We implement the Difference Bloom filter (DBF), the Multiple Bloom filter (vBF), and the shifting Bloom filter (ShBF) in C++. We use BOB hashing as the hashing functions. Code for DBF is in folder 'DBF'. Code for vBF is in folder 'vBF'. Code for ShBF is in folder 'ShBF'. Code for experiments is in folder 'comparison'.
Please run those codes in Linux environment.
./comparison/compile_run.sh
If you want to change configures, please modify the configuration file: /Common Files/config.hpp
SET_NUM: defines the number of set(s). It should never exceed 32.
DATA_SCALE: controls the input data scale on proportionn
BF_WIDE: defines the number of bits used by these filters.
BF_HASH_FUNCTION_NUM: defines the number of hash functions used in these filters. It should be greater than SET_NUM.
ELEM_START: defines the first element of the first data set.
SET_ELEM_CNT: defines the size of the data set.(how many numbers are contained)
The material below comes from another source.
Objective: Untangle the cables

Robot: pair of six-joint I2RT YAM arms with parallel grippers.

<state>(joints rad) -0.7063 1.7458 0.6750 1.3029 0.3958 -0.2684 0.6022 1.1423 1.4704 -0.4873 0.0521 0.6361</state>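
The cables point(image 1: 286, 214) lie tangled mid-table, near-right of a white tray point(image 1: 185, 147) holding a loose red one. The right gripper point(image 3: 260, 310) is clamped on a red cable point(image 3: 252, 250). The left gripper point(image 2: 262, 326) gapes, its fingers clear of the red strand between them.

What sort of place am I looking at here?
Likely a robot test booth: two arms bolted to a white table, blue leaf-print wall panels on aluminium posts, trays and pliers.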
PROPORTION: if SET_NUM equals to 2, this macro controls that whether the two sets should contain different proportion of the complete data set.
A_SET_PROPORTION: if SET_NUM equals to 2 and PROPORTION is set, this macro defines the percentage of the size of the first set in the complete data set. It should be ranged into [0, 1].
A_SET_ELEM_CNT: if SET_NUM equals to 2, this macro gives the size of the first data set.
B_SET_ELEM_CNT: if SET_NUM equals to 2, this macro gives the size of the second data set.